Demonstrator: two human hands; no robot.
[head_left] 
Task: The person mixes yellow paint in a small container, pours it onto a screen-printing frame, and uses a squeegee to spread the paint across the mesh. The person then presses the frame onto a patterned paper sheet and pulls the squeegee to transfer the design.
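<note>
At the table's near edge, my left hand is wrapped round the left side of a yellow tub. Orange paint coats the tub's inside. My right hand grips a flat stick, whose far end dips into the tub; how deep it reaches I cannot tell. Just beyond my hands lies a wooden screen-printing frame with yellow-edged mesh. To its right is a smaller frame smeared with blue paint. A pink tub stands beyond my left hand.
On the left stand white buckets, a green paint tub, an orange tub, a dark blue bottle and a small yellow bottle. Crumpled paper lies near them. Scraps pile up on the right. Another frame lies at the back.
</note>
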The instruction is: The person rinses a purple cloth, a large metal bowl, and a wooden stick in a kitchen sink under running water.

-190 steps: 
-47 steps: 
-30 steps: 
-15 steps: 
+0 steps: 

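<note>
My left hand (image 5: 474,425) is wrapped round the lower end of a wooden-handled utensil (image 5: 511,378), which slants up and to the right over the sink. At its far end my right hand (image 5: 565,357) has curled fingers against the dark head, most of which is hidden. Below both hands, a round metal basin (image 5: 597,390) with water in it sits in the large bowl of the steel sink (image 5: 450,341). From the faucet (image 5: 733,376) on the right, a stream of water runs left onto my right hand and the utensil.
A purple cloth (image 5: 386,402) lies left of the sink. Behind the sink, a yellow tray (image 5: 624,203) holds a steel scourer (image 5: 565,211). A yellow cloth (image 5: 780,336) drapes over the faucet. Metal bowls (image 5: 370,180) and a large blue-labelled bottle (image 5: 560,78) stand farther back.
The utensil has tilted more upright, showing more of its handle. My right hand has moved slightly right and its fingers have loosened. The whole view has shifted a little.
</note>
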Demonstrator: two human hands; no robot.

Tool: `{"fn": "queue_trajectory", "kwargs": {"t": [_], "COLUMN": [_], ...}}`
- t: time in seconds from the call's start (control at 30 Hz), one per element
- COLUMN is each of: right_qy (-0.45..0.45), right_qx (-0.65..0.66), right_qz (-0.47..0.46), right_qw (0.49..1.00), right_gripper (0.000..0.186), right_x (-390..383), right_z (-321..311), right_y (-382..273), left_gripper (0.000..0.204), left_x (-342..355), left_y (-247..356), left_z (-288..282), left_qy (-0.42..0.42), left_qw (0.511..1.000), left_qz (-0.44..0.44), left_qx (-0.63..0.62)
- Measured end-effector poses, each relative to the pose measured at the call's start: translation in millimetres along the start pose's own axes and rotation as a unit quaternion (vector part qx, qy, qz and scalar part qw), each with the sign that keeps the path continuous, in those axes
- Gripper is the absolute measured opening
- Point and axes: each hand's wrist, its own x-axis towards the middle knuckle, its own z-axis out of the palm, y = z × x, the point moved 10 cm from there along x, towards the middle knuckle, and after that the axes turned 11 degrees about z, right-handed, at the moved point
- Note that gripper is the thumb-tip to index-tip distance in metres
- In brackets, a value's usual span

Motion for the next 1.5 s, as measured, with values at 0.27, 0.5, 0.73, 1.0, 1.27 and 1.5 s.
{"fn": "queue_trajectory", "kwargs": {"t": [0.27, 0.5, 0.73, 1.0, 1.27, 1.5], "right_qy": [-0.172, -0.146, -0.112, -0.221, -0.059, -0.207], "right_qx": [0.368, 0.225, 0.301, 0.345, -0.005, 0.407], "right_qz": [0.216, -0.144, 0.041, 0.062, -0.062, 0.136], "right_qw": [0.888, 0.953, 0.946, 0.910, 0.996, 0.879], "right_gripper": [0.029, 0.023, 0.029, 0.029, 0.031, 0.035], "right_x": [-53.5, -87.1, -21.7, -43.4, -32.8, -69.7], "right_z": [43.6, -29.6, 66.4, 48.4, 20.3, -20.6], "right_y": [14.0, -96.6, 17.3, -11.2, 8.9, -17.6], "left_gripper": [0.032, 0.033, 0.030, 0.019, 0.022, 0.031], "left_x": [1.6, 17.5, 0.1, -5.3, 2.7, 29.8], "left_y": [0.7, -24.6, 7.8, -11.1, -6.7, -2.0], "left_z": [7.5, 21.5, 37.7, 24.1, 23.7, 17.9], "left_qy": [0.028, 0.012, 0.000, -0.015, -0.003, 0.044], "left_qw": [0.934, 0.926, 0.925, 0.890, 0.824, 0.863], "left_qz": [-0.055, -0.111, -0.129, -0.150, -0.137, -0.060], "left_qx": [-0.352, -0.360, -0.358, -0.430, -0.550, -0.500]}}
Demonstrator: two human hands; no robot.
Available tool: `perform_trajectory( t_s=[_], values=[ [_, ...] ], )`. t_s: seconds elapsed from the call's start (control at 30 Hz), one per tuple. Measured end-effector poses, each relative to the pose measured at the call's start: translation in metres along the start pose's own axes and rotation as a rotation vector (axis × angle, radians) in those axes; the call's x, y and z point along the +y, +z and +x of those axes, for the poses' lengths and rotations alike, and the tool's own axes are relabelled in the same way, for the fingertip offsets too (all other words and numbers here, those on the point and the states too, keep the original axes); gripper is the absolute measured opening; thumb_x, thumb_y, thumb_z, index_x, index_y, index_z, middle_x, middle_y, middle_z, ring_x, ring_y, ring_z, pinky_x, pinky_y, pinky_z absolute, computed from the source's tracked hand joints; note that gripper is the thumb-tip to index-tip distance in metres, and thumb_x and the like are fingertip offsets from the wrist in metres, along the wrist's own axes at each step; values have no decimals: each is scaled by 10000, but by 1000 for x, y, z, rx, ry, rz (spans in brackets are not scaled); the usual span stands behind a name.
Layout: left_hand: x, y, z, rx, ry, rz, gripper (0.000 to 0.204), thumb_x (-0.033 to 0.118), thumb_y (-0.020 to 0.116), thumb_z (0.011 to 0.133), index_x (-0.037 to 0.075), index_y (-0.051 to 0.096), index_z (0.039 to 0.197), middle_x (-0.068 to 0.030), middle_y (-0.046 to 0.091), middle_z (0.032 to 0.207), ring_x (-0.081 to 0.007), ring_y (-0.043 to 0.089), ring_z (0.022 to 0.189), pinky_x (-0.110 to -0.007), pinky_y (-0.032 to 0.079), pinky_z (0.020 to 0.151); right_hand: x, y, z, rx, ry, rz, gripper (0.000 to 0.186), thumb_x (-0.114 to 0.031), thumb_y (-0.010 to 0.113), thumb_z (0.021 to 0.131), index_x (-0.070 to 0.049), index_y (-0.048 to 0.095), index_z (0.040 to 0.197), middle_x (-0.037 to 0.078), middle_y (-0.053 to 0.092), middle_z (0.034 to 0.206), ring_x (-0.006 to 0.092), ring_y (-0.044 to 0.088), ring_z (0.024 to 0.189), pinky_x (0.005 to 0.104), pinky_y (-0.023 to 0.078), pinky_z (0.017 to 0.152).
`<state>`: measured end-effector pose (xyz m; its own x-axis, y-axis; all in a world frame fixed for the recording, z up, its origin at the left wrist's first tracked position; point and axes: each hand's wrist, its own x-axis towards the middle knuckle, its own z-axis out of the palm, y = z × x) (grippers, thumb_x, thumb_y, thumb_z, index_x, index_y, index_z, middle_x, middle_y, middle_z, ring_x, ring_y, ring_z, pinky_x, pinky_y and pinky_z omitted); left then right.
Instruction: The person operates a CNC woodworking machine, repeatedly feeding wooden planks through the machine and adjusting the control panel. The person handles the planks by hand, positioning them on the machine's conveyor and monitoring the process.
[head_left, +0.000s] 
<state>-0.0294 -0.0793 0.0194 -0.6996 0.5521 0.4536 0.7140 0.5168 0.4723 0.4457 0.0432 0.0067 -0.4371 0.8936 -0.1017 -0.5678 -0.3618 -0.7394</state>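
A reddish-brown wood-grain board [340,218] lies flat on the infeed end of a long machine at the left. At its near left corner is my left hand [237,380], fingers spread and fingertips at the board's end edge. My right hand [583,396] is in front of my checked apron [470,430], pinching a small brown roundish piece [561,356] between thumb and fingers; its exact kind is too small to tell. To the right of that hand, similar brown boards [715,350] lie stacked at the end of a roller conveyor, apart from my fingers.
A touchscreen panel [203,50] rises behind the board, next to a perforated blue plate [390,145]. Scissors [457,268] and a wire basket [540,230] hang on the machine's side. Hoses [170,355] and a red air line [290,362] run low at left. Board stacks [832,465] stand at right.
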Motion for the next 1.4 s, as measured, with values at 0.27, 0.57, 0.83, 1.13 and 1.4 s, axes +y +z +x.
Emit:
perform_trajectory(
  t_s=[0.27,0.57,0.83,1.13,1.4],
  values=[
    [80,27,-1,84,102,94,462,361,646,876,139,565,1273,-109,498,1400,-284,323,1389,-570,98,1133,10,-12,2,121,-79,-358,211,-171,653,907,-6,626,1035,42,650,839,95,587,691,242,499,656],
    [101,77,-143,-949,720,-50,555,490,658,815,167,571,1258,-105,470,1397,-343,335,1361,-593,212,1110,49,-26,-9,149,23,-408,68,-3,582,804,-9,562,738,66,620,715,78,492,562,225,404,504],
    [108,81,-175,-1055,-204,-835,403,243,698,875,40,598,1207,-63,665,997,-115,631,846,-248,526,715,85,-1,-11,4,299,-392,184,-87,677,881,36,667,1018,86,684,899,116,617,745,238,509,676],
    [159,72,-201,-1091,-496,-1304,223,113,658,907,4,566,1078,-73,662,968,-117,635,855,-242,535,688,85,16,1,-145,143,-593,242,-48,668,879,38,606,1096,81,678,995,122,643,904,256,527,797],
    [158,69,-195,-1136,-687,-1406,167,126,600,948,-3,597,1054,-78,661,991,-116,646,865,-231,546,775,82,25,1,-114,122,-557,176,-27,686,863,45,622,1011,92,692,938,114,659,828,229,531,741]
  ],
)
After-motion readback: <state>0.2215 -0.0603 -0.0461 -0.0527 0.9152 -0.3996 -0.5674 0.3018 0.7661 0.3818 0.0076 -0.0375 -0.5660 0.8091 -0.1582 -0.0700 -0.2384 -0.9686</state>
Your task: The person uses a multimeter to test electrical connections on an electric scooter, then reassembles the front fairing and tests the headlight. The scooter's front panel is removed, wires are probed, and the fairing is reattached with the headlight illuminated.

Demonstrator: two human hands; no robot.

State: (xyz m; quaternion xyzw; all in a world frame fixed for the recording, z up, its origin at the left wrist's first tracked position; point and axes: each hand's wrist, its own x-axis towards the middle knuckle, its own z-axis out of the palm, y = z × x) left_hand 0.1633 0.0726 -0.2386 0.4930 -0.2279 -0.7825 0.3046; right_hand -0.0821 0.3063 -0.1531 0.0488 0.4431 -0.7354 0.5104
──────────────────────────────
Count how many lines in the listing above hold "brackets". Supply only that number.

2